DO THE POOR HAVE AN UNCONDITIONAL RIGHT TO LIVE?:
I ask this question because that seems to me to be at the heart of the argument that I perused at The Washington Monthly
concerning the case of "Tirhas Habtegiris, a 27-year-old terminal cancer patient at Baylor Regional Medical Center in Plano, Texas, was removed from her ventilator last month because she couldn't pay her medical bills." These are the opening words of Steve Landsburg's latest column
on everyday economics. The title of his piece is actually "Do the Poor Deserve Life Support?" rather than what i wrote above as the title of this entry.
I could have easily written, "Do we have an unconditional right to live?" Steve's answer, in line with his views that there is always a trade-off is: "No." And wearing my "economist hat", I can certainly understand that reasoning. After all, the decision to save this woman a few more days, weeks, or months, of life has to be weighed against the alternative allocation of resources that would allow someone (or someones) else a chance to live. Steve doesn't really pursue this utilitarian route, but rather focuses on the idea of the availability of ventilator insurance and the rational choice of this cancer patient to forego it, when 21 in order to buy other things more valuable to them at the time. Basically, by refusing the insurance, Tirhas basically said, "Sorry, I value my steak dinner today more than the right to a ventilator tomorrow." On this logic, again, Steve is right from an economist's perspective.
Yet I have two observations. First, why does Steve make the test one of the 21 year old and the steak dinner? What if I age the person a little, so that they have become more aware of their mortality, something we tend to become aware of once we hit the 40s? In other words, it is possible that Steve's patient is horribly unaware of the real odds for her ending up this way. If this is so, this could be an example of a breakdown in individual rationality and an example of market failure. The point I am making here is that young folks tend to have thresholds for knowledge (self-awareness). We do not face the real odds of our circumstances until we hit a certain threshold of information and age (i.e., we move from zero percent awareness to finite awareness, which allows us to then make bets of the kind that Steve says that we should).

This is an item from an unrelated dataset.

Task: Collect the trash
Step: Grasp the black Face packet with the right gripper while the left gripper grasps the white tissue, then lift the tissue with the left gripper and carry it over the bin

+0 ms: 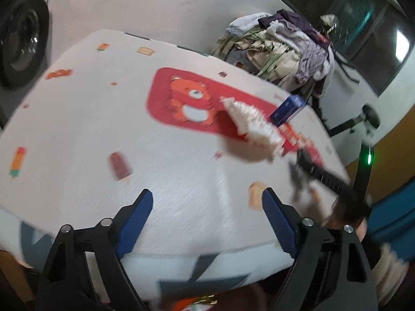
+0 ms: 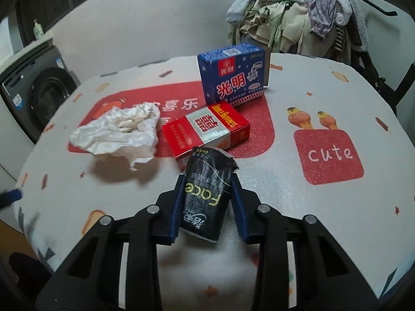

The second point is that if Steve had couched his bet this way: Pay $75 now, at 21, so that you will have catastrophic health insurance for medical emergencies later in life, my guess is that most people take that bet. The reason that most people don't take that bet is because it isn't offered. My guess is that that bet is very expensive. Why? Because in real life, catastrophic events are a very real possibility at the end of one's life--and very expensive. And covering the bet that Steve wants a rational person to make might only be possible--especially if one is poor--by being willing to trade-off something else, like housing or a subsitence level of food intake, or something else of a like nature. There are problems attached to that trade-off.
I think it is OK to make the thought experiment that Steve does. However, I think it is also important to remember the context in which this experiment is carried out. It is one thing to say, "[t]his is not to deny that the health-care system needs a massive overhaul; it does. But that's not the issue on the table here. " But it is the issue. Steve assumes that people can take his bet, either because they have full knowledge or because they have the income. He has not convinced me that his assumptions are reasonable. Why? In our society, there are plenty of people who politely refuse the opportunity of medical insurance because they cannot afford it, if they want to put enough food on the table to keep body and soul together.
Finally, I found Steve's definition of compassion spot on: "compassion is the "sympathetic consciousness of others' distress together with a desire to alleviate it."" I find it interesting that he shows no sign of this kind of thinking feeling in talking about Tirhas' situation qua human being and actual corporeal person. Tirhas is an abstract atomistic agent calculating odds and making choices for Steve. And this makes sense as this is the level of humanity that Steve is interested in in making his economic analysis. And yet, I wonder what Steve would say about the conditional nature of a human's right to life, if it had been his own close family member in Tirhas' situation. I wonder how much this alters the calculus for Steve. In any case, Steve is an economist and probably able to afford the insurance that he would offer to Tirhas, who might not have been able to pay for it, even if offered. And if he had not been able to afford it, would his arguments advanced in his article have given him comfort as he sat by a bedside, waiting for someone to turn off a switch?